▶ [DIRECTIONS] An exact copy of the listing below is needed, with no pictures in it.

▶ [DATASET EXTRACT]
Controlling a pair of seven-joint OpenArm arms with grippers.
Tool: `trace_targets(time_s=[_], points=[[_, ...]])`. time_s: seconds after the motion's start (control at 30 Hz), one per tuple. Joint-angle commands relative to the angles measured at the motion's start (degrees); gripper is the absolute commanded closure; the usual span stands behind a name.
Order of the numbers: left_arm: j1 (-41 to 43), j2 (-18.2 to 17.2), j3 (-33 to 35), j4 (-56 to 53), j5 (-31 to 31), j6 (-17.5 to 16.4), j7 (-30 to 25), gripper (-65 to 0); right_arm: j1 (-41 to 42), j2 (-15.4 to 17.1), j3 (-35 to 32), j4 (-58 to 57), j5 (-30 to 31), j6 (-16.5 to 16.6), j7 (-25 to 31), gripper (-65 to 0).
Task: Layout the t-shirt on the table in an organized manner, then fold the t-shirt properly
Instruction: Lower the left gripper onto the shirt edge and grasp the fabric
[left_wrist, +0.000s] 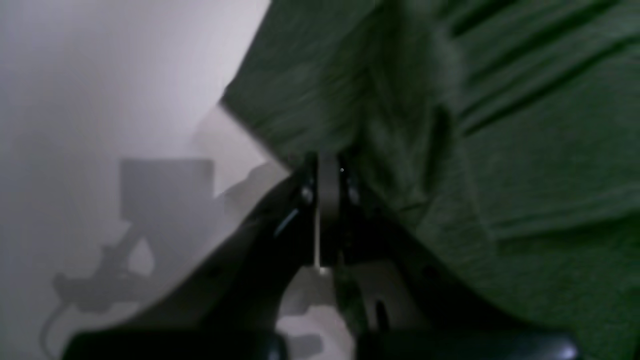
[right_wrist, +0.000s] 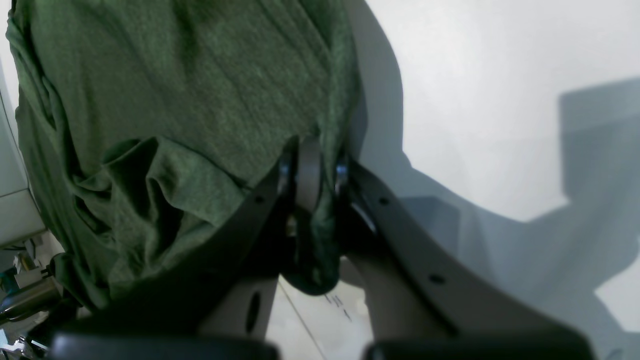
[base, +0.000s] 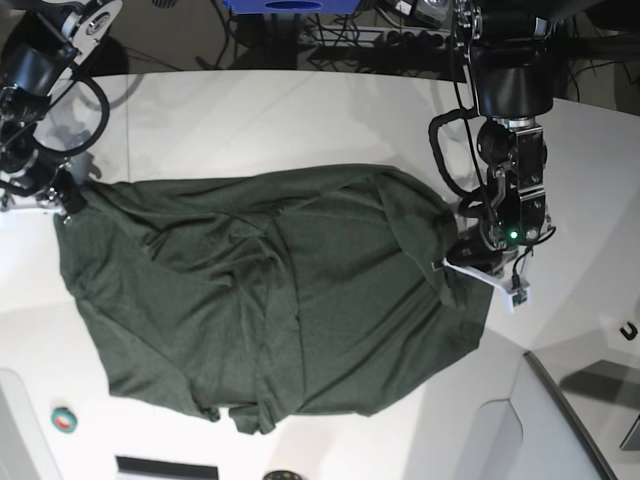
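A large white bench (base: 300, 110) with a smooth top fills most of the base view, its curved far edge running along the top. A dark green t-shirt (base: 270, 300) lies spread across its middle, wrinkled, with folds near the lower edge. Near the bench's lower left corner sits a small round green and red object (base: 64, 420), well apart from the shirt.
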Motion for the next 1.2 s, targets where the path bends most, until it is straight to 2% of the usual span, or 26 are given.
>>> trace_targets(time_s=[0.0,0.37,0.53,0.73,0.97,1.17], points=[[-1.0,-0.4,-0.1,0.9,0.2,0.1,-0.8,0.0,0.3,0.6,0.0,0.4,-1.1,-0.6,-0.3,-0.2],[-1.6,-0.7,0.1,-0.6,0.2,0.1,-0.7,0.0,0.4,0.6,0.0,0.4,-1.1,-0.6,-0.3,-0.2],[-2.2,-1.2,5.0,-3.2,0.2,0.1,-0.7,0.0,0.4,0.6,0.0,0.4,-1.1,-0.6,-0.3,-0.2],[0.8,-0.9,6.3,5.0,0.2,0.1,-0.2,0.0,0.4,0.6,0.3,0.4,-1.1,-0.6,-0.3,-0.2],[3.8,-1.2,5.9,10.5,0.2,0.1,7.1,0.0,0.9,0.6,0.4,0.4,-1.1,-0.6,-0.3,-0.2],[5.2,-1.3,5.8,12.2,0.3,0.1,7.1,0.0,1.1,0.6,0.1,0.4,-1.1,-0.6,-0.3,-0.2]])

▶ [YOUR SOLUTION]
Controlling a pair of seven-joint OpenArm arms with grippers.
Tool: `trace_targets(time_s=[_], points=[[_, ...]])`. time_s: seconds after the motion's start (control at 30 Hz), one per tuple. Joint-angle commands relative to the angles measured at the motion's start (degrees); gripper is the absolute commanded closure; the usual span stands behind a name.
Order of the numbers: left_arm: j1 (-41 to 43), j2 (-18.2 to 17.2), j3 (-33 to 35), j4 (-56 to 53), j5 (-31 to 31), j6 (-17.5 to 16.4), j7 (-30 to 25), gripper (-65 to 0); right_arm: j1 (-41 to 42), j2 (-15.4 to 17.1), j3 (-35 to 32), j4 (-58 to 57), j5 (-30 to 31), j6 (-16.5 to 16.6), j7 (-25 to 31), gripper (-65 to 0).
Task: Layout the t-shirt on the table in an organized manner, then fold the t-shirt properly
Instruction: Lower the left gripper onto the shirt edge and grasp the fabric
[left_wrist, +0.000s] 
[right_wrist, +0.000s] 
[base, +0.000s] 
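A large white bench (base: 300, 110) with a smooth top fills most of the base view, its curved far edge running along the top. A dark green t-shirt (base: 270, 300) lies spread across its middle, wrinkled, with folds near the lower edge. Near the bench's lower left corner sits a small round green and red object (base: 64, 420), well apart from the shirt.
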Motion for the next 1.2 s, targets where the path bends most, until it is straight to 2% of the usual span, or 26 are given.
>>> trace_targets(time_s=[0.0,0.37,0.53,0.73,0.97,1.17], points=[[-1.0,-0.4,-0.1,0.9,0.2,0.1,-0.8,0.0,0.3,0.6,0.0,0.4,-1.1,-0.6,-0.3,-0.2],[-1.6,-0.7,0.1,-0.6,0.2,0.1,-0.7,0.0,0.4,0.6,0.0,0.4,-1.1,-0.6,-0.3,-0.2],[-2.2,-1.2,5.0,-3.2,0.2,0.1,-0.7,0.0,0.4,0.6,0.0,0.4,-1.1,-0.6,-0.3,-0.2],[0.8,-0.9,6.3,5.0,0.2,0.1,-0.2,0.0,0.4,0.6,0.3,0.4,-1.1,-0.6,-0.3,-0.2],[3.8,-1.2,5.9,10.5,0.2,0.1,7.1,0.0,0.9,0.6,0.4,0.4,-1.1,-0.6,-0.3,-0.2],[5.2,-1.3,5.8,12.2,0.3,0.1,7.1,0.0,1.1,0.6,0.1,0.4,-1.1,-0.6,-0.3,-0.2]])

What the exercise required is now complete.